Why is Spark SQL running extremely slow?


I'm using Spark SQL to perform a simple query from my Iceberg table. Some info about the table itself because that might be useful (state from the moment of posting this question):

  • It has 7600 rows and 115 columns
  • It has 28 partitions, partitioned hourly by column "time"
  • It has 948 snapshots

Code:

Long start = System.nanoTime();
SparkSession spark = getSparkSession();
System.out.println("Session creation took (ms): " + (System.nanoTime() - start) / 1000000);
        
Dataset<Row> data = spark.sql("SELECT * FROM myschema.mytable WHERE time BETWEEN CAST('2024-07-10 14:00:00.0' AS TIMESTAMP) AND CAST('2024-07-10 15:40:00.0' AS TIMESTAMP)");
        
System.out.println("Count: " + data.count());
System.out.println("Partitions: " + data.rdd().getNumPartitions());
System.out.println("Execution took (ms): " + (System.nanoTime() - start) / 1000000);

spark.stop();

Output:

Session creation took (ms): 4333

Count: 0

Partitions: 143

Execution took (ms): 107029

Important note: This number of partitions is going up when I load more and more data into my source table. If I perform the same query after some time count will remain 0, but number of partitions will be higher.

Two big questions are:

1. Why is this simple query so slow (~100 seconds) even when I deliberately extract 0 rows from source table by pointing to timestamps from the future? When I perform this query via Trino is takes 1-2 seconds. Also when I set proper timestamps and extract e.g. 500 rows it makes no difference, still runs ~100 seconds.

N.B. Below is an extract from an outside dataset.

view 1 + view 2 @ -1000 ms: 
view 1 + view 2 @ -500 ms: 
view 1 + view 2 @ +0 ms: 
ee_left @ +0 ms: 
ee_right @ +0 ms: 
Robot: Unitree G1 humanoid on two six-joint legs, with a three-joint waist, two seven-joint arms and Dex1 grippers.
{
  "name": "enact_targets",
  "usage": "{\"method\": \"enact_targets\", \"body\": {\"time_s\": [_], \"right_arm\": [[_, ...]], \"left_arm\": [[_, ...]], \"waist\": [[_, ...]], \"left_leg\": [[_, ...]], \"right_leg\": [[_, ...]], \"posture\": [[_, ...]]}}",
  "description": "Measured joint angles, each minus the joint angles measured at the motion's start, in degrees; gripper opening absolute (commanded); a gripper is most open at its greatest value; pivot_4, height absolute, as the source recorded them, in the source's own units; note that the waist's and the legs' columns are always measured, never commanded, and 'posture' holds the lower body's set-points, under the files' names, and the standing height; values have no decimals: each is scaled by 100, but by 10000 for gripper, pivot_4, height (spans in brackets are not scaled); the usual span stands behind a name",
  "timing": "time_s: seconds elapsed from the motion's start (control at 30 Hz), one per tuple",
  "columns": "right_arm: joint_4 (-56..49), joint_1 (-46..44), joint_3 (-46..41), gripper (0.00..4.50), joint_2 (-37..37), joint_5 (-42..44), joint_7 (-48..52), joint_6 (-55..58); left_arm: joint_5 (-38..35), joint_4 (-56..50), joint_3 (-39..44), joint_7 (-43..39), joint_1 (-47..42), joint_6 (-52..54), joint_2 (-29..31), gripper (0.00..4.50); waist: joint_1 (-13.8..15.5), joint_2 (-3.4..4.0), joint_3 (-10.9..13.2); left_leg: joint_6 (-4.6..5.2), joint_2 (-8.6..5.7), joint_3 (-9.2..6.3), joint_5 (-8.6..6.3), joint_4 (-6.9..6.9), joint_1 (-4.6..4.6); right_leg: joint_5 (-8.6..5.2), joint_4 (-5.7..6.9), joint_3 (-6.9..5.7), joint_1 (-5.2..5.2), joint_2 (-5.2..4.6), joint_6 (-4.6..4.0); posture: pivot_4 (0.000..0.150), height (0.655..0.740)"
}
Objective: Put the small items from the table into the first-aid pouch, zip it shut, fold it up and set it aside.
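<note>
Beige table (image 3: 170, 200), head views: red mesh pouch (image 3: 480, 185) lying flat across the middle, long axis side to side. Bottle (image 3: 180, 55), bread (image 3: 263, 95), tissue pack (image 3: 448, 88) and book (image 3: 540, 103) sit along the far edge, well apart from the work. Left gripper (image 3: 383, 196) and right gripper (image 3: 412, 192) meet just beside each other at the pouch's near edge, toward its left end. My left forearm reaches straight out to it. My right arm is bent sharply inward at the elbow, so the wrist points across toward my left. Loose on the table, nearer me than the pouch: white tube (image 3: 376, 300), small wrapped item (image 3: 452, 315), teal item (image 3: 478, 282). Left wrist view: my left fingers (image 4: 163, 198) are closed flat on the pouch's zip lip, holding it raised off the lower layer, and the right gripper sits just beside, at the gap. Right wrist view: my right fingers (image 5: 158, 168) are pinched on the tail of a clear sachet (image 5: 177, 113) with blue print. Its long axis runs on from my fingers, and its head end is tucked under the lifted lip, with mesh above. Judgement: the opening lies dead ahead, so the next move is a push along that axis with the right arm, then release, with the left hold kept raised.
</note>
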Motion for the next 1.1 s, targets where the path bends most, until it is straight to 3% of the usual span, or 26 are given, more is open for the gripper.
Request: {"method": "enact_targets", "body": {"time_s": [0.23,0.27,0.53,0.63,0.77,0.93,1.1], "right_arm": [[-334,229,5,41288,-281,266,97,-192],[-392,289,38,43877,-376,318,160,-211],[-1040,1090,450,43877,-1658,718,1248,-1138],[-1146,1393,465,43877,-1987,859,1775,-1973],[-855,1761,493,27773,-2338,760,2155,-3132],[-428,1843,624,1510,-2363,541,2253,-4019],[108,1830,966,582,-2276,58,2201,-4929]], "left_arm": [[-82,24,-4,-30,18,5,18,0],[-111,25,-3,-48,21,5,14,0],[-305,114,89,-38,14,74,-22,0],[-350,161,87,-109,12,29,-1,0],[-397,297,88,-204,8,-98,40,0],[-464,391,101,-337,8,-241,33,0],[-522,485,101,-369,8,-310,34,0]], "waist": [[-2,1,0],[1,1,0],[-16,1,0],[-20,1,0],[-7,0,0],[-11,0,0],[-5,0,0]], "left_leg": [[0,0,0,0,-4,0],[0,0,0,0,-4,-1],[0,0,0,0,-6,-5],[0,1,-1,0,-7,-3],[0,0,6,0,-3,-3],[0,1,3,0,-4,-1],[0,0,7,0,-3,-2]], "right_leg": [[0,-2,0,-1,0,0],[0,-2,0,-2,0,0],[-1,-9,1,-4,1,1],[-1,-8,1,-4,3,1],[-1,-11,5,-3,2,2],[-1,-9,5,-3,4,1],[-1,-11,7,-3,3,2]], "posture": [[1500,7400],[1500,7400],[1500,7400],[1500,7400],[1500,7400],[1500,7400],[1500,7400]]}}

2. What is this number of partitions and why it keeps increasing? Why is it e.g. 143 if table has 28 partitions?


UPDATE (10.07.2024):

When I change my query to simple "SELECT * FROM myschema.mytable" it executes like 10-12x times faster.


Solution

  • Turned out Spark had a problem with my "SELECT..." statement for some reason, while I focused mostly on fixing partitioning.

    I've formatted my times like this "yyyy-MM-dd HH:mm:ss" and replaced "spark.sql(...)" with:

    spark.read().format("iceberg").load(getSourceTable()).filter(col("time").between(startTime, endTime));
    
    

    After this, everything works as expected.